I was just recently thinking about the differences between books and films, and brought one of my older thoughts a little bit further. I have long held that novels are best suited to stories that deal with the tension between narrator and narrative. By extension, first-person narration is often the best and certainly the easiest way to explore that tension, but that led me to take it a step further than that. I have noticed in my work that I tend to write for ensemble casts whenever I write for visual media, whereas my novelistic attempts tend to gravitate towards a single character, but only recently have I realized why.

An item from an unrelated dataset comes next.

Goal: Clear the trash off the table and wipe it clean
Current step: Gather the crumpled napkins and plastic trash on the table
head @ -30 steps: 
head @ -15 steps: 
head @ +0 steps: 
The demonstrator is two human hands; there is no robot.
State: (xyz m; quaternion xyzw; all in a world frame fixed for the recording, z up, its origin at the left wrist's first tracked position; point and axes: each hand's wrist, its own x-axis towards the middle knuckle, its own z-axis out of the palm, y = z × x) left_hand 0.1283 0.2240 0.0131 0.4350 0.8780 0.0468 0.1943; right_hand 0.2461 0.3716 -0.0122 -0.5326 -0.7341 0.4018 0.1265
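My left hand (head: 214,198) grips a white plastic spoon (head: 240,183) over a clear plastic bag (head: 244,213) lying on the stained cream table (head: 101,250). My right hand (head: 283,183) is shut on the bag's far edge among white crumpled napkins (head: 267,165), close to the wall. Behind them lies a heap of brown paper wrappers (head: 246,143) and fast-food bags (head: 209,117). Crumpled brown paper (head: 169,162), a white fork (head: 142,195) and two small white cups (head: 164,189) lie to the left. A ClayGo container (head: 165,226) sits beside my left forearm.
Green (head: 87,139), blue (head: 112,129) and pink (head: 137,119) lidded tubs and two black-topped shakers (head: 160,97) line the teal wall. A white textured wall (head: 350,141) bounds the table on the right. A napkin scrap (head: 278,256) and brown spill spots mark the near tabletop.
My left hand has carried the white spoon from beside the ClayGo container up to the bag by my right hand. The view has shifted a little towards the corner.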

I am becoming increasingly convinced that ensembles are just a better setup for visual media that do not have the opportunity to explore the internal lives thereof. I am also becoming convinced that this is because a good ensemble consists of a range of characters representing the different aspects of what would ordinarily be a real person. We contain multitudes, every one of us. We are different people in different company, that much is obvious, but we are also different people in the same company with only a change in situation required. You talk to your wife differently over dinner than while thrashing out your tax returns. And such behavior is not considered dishonesty, I daresay it is even expected. Using a casual, jovial tone with the tax returns or a pragmatic, businesslike tone over dinner would both be considered very odd indeed.
My point is that we are lots of different people, and really only with internal narration of the sort that novels allow us to indulge in can we explore those inner multitudes. Depending on how they are used, comics and stageplays can also convey this to some extent by creating associations between images through juxtaposition.